I couldn't feel relief for the people I'd just saved. I couldn't feel the right things about the Elf archer, who was outside the gate asking if there was somewhere she could sleep. I heard myself say yes and knew it was the right answer and couldn't feel the rightness of it.
The cost of Predator's Calm. The system had given me the ability to fight without fear, and the price was this — hours of nothing, emotional flatness that made everything feel like it was happening to someone else.
[PREDATOR'S CALM — RECOVERY PHASE]
[ESTIMATED DURATION: 3-5 HOURS]
[EMOTIONAL BASELINE: RETURNING]
At midnight, another notification arrived.
[ANOMALOUS STRUCTURE DETECTED — DEPTH 40M]
[CLASSIFICATION: RECOMMEND INVESTIGATION]
[GATE INTEGRITY: ~96%]
Not just an anomaly flag. A structural reading. A recommendation.
The CDM was telling me the gate investigation couldn't wait any longer.
Yennefer found me on the tent floor.
She didn't ask what was wrong. She didn't offer comfort or reassurance. She sat down beside me without speaking and stayed.
I couldn't feel the rightness of her being there. I knew it was right — I could think the knowledge without experiencing it — but the emotion was absent, locked behind whatever Predator's Calm had done to my neurochemistry.
She didn't leave.
She stayed until something in my face changed — I don't know what she saw, but she saw it — and then she remained a few minutes more before standing.

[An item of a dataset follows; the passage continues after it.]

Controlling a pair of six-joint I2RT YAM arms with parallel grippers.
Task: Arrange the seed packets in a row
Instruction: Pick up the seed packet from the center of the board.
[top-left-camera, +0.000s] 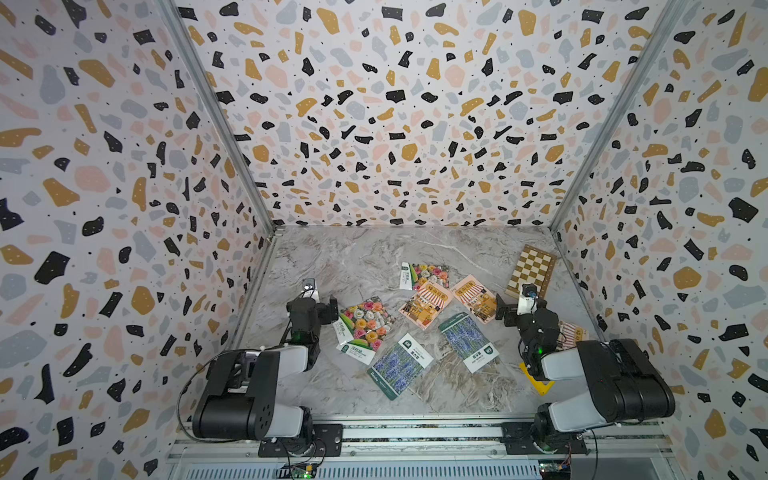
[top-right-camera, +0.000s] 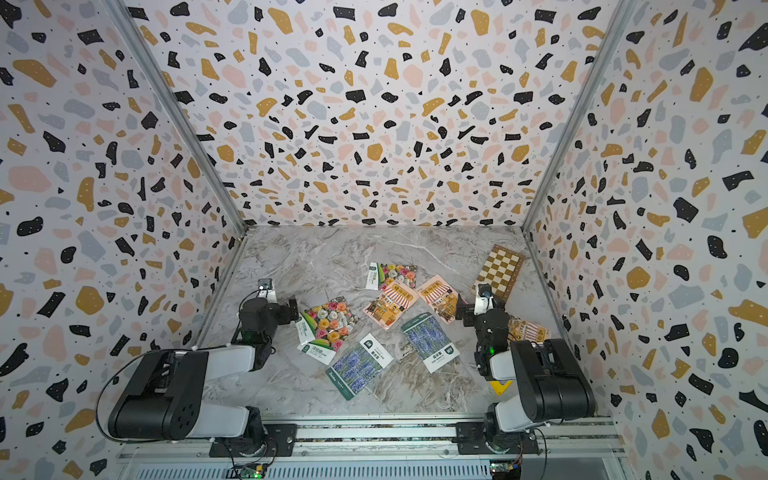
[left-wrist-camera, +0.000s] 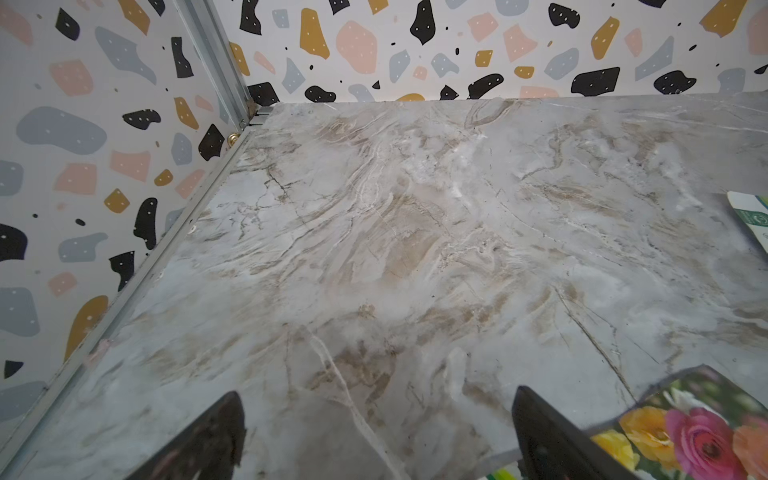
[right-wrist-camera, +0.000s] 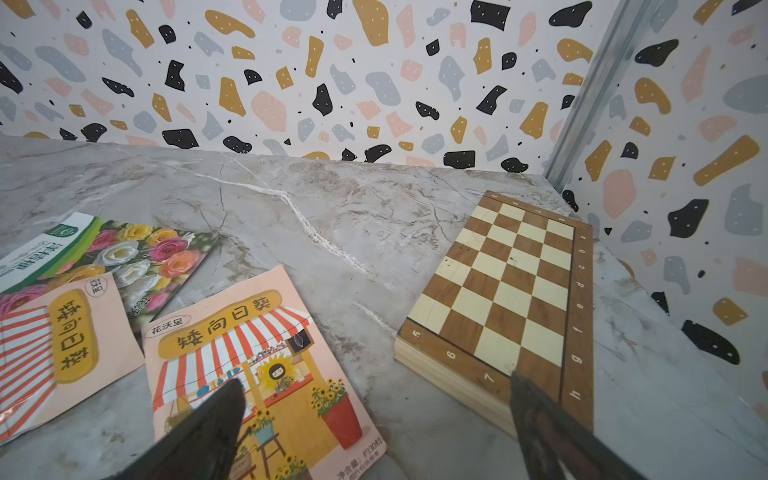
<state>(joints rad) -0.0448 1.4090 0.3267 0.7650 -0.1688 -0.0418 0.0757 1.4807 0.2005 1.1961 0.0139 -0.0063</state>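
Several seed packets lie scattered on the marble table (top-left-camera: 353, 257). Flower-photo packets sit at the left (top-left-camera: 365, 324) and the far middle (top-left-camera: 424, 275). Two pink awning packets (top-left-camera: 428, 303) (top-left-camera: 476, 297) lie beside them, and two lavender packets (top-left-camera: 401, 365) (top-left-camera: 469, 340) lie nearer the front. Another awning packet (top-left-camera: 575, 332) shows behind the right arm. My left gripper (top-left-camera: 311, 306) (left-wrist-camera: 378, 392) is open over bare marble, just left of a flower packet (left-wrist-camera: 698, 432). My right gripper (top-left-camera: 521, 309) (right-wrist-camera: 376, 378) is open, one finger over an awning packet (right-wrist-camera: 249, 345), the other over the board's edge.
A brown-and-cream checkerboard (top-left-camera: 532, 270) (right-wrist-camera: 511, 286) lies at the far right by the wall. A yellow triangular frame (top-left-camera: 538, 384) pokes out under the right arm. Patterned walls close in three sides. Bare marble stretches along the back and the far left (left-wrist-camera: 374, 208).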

"The Elf," she said quietly. "Her name is Aelindra. She's asking if the winter shelter offer is genuine."
"It is."
"I told her you meant it."
She left.
I sat with the structural warning in my peripheral vision and the flatness slowly draining from my chest and the knowledge that the gate wasn't a theory anymore.
It was the next problem.
The wrong-shaped thing had left tracks in the mud at the torchline. The CDM had issued its first structural recommendation. The gate was forty meters below the swamp floor and it was failing and whatever it was supposed to contain was starting to leak through.
The clock was real now.
I needed to start the investigation before the next surge brought something worse.